Produce the records below again, word for word, but stop after the line that contains "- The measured".

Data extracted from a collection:
########################################

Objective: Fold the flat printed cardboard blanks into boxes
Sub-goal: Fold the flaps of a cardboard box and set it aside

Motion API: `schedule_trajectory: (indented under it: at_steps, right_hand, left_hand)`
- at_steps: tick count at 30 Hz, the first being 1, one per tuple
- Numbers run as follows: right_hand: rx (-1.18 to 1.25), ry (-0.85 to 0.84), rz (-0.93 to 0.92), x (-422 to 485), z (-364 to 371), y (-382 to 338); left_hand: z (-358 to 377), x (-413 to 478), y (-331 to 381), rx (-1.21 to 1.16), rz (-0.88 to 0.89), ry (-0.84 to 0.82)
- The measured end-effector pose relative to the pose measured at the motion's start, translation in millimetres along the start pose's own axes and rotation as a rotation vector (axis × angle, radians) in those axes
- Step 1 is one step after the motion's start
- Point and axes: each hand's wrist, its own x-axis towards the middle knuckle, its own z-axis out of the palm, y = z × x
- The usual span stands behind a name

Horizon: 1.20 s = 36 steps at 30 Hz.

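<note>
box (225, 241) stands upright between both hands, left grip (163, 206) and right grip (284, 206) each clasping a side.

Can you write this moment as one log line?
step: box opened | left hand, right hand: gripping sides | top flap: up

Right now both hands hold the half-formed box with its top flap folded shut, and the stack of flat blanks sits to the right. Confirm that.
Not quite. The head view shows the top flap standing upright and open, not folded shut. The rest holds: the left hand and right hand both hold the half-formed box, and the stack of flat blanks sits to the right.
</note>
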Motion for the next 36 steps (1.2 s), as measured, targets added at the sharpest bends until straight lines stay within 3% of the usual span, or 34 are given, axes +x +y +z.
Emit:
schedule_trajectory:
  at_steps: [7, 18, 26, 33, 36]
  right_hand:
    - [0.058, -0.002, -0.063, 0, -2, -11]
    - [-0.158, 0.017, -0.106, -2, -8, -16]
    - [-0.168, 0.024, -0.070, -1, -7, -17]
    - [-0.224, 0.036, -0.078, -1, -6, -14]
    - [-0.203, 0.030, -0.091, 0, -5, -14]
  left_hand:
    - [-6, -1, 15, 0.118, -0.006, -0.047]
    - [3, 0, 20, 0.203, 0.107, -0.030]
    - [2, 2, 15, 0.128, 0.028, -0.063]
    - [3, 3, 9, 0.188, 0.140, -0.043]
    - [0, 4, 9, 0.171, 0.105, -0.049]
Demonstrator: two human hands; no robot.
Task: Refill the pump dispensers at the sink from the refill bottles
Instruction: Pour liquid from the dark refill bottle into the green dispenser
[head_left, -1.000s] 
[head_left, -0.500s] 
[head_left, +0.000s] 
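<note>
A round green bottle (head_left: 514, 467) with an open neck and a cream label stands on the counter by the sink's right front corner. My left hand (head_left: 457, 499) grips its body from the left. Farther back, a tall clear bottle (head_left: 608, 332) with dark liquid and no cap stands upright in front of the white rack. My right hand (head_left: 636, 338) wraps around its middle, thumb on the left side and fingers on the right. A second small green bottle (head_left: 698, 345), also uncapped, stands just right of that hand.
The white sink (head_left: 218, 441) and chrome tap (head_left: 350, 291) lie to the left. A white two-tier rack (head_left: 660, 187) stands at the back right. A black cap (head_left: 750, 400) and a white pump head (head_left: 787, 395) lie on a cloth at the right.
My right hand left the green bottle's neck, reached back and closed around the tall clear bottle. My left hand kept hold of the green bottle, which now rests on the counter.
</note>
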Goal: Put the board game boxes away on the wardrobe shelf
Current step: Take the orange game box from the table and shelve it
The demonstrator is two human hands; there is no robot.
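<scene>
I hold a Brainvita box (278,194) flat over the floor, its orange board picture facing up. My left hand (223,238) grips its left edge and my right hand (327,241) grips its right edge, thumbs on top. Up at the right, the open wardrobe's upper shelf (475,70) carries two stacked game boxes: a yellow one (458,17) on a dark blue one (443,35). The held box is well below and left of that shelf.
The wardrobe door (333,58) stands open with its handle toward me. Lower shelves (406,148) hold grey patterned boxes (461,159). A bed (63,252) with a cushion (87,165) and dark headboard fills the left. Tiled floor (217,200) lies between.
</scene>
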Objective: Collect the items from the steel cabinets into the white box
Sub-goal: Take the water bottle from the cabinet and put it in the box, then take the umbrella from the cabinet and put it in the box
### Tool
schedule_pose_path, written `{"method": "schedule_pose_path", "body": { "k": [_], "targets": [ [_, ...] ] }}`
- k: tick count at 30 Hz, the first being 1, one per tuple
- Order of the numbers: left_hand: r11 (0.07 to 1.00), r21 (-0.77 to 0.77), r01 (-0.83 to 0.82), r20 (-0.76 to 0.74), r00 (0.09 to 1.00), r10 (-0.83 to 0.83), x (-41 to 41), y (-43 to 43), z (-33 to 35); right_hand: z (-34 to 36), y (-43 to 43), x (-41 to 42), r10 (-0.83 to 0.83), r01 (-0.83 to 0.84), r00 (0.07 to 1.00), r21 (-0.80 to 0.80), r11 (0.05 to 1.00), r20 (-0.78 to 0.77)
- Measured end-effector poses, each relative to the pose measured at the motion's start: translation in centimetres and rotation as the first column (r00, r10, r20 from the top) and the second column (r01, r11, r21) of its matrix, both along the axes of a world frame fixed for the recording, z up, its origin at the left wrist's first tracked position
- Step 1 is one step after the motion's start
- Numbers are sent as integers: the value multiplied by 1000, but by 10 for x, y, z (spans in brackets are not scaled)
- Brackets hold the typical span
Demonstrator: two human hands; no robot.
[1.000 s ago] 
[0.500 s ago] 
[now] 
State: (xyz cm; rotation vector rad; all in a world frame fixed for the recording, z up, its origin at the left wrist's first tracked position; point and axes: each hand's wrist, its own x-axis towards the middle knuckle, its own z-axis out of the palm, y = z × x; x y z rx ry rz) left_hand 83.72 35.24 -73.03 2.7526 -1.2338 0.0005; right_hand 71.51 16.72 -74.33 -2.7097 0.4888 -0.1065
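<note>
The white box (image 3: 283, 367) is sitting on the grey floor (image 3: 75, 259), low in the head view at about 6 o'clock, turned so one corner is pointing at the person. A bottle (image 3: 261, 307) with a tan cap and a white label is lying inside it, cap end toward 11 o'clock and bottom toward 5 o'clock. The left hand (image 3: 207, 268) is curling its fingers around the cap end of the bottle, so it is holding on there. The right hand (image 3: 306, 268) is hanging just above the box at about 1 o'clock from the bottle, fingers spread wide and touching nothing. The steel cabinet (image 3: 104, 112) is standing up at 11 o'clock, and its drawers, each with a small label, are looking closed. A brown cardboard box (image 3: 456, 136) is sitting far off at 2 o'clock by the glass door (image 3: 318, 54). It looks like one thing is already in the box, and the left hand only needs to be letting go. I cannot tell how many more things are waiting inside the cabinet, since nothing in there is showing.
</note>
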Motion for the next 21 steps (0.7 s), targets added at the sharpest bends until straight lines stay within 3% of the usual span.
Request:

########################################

### SOLUTION TO THIS TASK:
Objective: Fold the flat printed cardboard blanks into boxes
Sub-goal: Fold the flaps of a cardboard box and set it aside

Motion API: `schedule_trajectory: (indented under it: at_steps, right_hand, left_hand)`
- at_steps: tick count at 30 Hz, the first being 1, one per tuple
- Numbers run as follows: right_hand: rx (-1.18 to 1.25), ry (-0.85 to 0.84), rz (-0.93 to 0.92), x (-422 to 485), z (-364 to 371), y (-382 to 338); left_hand: z (-358 to 377), x (-413 to 478), y (-331 to 381), rx (-1.21 to 1.16), rz (-0.88 to 0.89), ry (-0.84 to 0.82)
- The measured end-effector pose relative to the pose measured at the motion's start, translation in millimetres along the start pose's own axes and rotation as a rotation vector (axis × angle, radians) in those axes

That concludes the answer.